Inhalant nitrite exposure alters mouse hepatic angiogenic gene expression.

Biochem Biophys Res Commun 2003 Oct;310(2):439-45

Department of Pharmaceutical Sciences, School of Pharmacy and Pharmaceutical Sciences, University at Buffalo, State University of New York, Buffalo, NY, USA.
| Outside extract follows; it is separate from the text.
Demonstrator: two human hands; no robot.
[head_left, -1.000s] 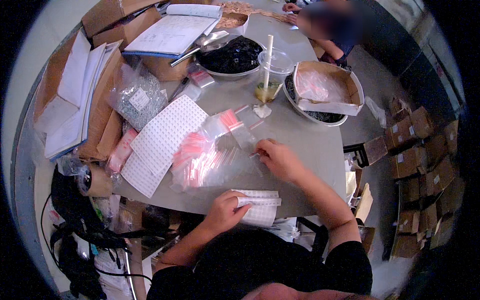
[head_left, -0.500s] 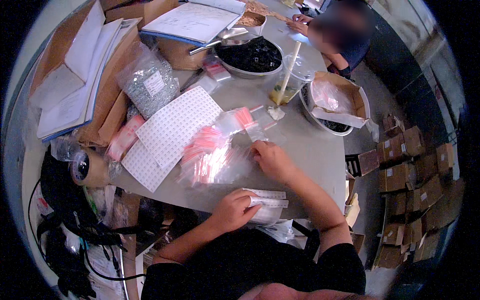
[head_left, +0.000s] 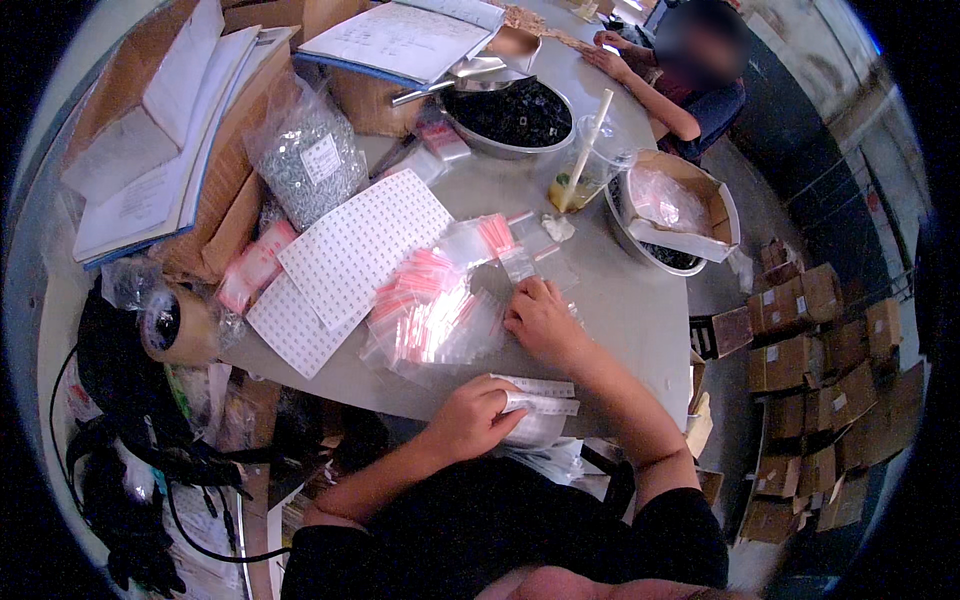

Inhalant nitrites are drugs of abuse that have been shown to enhance tumor growth rate in mice and are epidemiologically linked to an increased risk of Kaposi's sarcoma. Because nitrites produce nitric oxide, we hypothesized that their toxicological effects might be partly mediated via regulation of angiogenic factors such as vascular endothelial growth factor (VEGF). Preliminary studies showed that isobutyl nitrite (ISBN) incubation stimulated VEGF protein expression in J774 macrophage cells. C57BL/6 mice exposed to ISBN in air exhibited significant up-regulation of VEGF protein and mRNA in the liver, but not in the lung. Liver mRNA expression of VEGF receptor 2 (VEGFR-2), VEGFR-3, Smad5, and Smad7 was also significantly altered. These results demonstrate that in vivo exposure to an inhalant nitrite results in altered tissue expression of VEGF and its receptors, suggesting that some of its toxicological effects may be mediated partly through a mechanism involving angiogenesis.